§ PROBLEM TO WORK ON:
If a line in the data below holds the word "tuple", include it in the count. Give only the final number.

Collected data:
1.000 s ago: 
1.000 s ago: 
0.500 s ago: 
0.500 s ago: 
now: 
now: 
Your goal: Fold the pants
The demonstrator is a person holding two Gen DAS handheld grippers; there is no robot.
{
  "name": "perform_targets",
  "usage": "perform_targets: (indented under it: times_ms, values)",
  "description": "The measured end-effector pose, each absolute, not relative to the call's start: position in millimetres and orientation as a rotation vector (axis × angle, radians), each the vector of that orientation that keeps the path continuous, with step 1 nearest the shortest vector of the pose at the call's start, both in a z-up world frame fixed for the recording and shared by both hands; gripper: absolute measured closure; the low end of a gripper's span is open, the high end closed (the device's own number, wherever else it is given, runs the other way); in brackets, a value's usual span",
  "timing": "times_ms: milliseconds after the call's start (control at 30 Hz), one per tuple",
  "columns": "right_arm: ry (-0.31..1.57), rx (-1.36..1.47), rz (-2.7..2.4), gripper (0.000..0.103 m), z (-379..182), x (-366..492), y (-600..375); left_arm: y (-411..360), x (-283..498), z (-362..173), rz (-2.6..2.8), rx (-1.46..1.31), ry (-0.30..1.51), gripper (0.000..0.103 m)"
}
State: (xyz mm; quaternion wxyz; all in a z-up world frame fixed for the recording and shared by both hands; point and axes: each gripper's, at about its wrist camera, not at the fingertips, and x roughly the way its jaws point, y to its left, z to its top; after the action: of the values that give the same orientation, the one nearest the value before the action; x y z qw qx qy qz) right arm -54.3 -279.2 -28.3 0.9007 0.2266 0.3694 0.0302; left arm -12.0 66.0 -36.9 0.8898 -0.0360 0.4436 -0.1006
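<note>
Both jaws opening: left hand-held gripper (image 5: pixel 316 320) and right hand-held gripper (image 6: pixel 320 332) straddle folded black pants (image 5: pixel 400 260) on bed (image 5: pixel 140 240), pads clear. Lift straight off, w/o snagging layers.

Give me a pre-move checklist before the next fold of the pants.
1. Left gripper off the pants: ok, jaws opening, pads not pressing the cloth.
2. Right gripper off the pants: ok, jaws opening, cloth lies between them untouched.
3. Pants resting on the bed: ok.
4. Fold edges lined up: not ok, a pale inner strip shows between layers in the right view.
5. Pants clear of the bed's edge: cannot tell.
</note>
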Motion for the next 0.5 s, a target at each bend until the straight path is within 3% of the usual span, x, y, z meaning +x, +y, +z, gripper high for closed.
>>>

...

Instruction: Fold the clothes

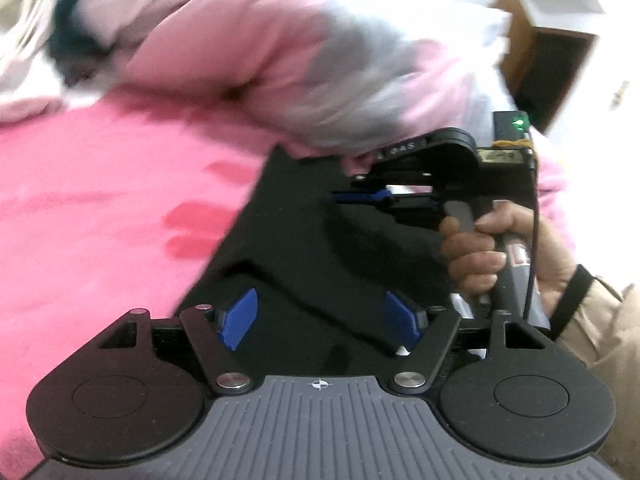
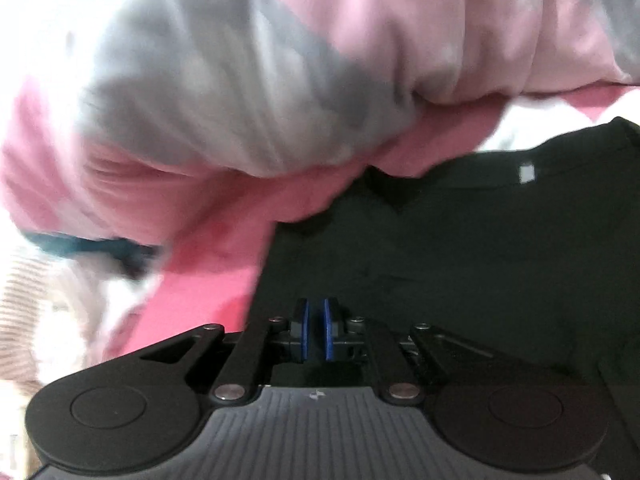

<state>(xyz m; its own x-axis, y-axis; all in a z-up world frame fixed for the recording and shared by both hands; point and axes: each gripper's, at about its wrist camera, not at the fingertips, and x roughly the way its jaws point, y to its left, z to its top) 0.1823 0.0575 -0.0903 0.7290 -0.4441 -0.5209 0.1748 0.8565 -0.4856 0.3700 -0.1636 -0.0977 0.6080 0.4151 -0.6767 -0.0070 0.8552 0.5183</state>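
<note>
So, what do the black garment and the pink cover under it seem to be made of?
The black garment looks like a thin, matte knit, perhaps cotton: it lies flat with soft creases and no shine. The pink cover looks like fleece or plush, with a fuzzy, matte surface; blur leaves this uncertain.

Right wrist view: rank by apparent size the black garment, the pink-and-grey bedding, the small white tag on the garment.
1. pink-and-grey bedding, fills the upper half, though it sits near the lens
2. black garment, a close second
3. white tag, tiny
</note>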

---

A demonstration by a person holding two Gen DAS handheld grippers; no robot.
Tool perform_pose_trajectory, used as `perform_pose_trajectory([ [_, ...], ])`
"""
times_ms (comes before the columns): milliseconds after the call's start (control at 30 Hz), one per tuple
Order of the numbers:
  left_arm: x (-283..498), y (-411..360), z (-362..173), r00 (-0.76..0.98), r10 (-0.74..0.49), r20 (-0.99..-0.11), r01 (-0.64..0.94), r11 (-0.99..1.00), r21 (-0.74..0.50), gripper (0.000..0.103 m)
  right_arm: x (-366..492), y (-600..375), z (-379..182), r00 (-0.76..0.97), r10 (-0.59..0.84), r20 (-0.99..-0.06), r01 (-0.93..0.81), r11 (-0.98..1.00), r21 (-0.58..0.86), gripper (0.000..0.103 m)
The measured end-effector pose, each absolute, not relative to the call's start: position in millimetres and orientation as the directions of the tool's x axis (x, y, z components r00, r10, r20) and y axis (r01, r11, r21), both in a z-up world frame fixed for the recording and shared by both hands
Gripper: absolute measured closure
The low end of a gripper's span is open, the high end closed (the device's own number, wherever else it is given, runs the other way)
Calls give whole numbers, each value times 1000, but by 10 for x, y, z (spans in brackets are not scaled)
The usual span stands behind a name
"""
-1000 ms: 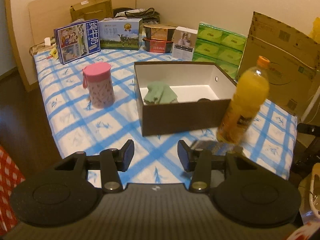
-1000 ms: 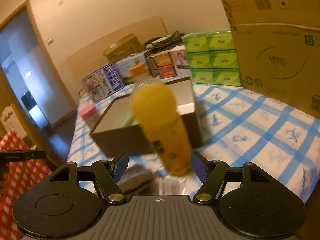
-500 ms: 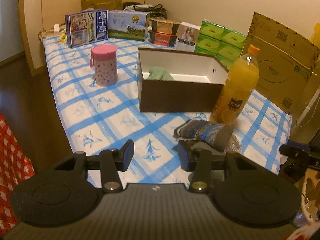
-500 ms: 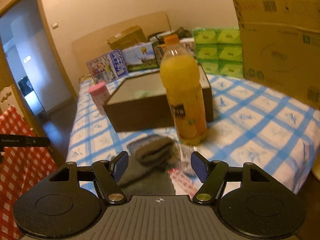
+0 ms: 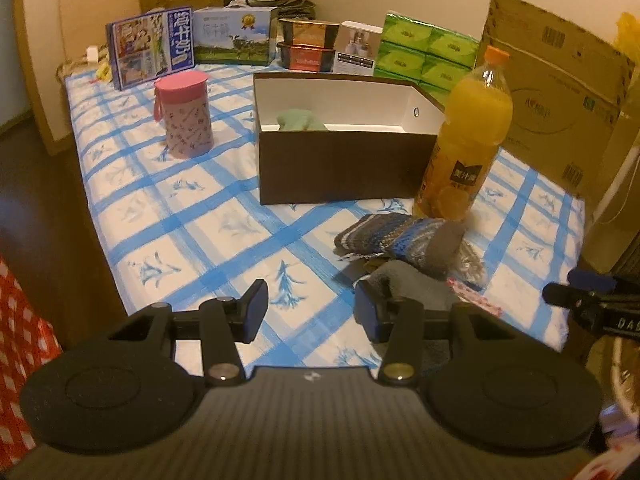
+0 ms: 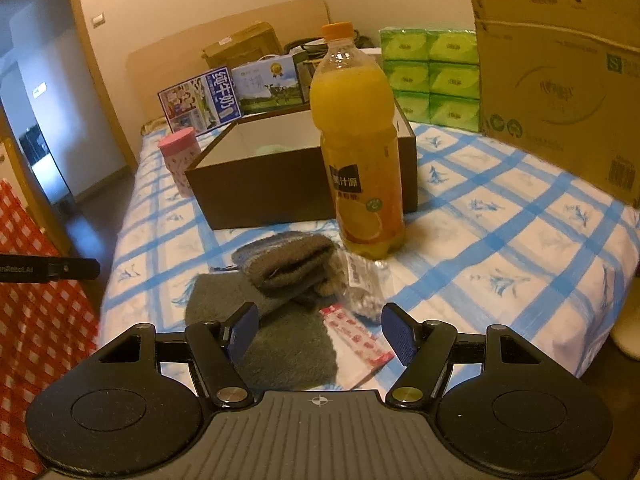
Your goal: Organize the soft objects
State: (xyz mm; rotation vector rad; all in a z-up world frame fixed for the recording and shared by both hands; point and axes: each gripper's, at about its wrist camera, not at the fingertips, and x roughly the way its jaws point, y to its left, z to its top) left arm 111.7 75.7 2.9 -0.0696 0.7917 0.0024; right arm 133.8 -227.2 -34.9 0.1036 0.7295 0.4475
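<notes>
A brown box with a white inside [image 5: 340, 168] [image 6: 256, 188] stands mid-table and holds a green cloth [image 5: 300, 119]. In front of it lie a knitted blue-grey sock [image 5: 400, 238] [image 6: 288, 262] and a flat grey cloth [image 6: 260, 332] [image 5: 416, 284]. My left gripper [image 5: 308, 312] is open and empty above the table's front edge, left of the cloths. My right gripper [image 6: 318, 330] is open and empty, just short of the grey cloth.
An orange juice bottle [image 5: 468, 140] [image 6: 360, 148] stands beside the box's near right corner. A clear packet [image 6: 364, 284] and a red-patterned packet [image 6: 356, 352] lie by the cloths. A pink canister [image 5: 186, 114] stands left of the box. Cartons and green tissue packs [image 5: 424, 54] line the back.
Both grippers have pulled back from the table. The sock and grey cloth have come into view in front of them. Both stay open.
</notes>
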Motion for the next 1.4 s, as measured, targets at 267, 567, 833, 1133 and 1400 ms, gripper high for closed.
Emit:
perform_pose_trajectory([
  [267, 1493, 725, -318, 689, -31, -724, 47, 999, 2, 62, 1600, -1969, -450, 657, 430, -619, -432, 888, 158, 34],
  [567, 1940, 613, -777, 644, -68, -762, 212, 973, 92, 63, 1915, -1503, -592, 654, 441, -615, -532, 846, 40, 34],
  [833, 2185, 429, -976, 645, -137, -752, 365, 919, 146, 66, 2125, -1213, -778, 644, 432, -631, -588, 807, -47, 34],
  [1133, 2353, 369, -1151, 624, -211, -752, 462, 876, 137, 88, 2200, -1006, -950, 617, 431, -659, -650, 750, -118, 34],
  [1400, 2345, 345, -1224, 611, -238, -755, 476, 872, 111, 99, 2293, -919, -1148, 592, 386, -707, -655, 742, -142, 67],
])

§ SOLUTION TO THE EXERCISE:
2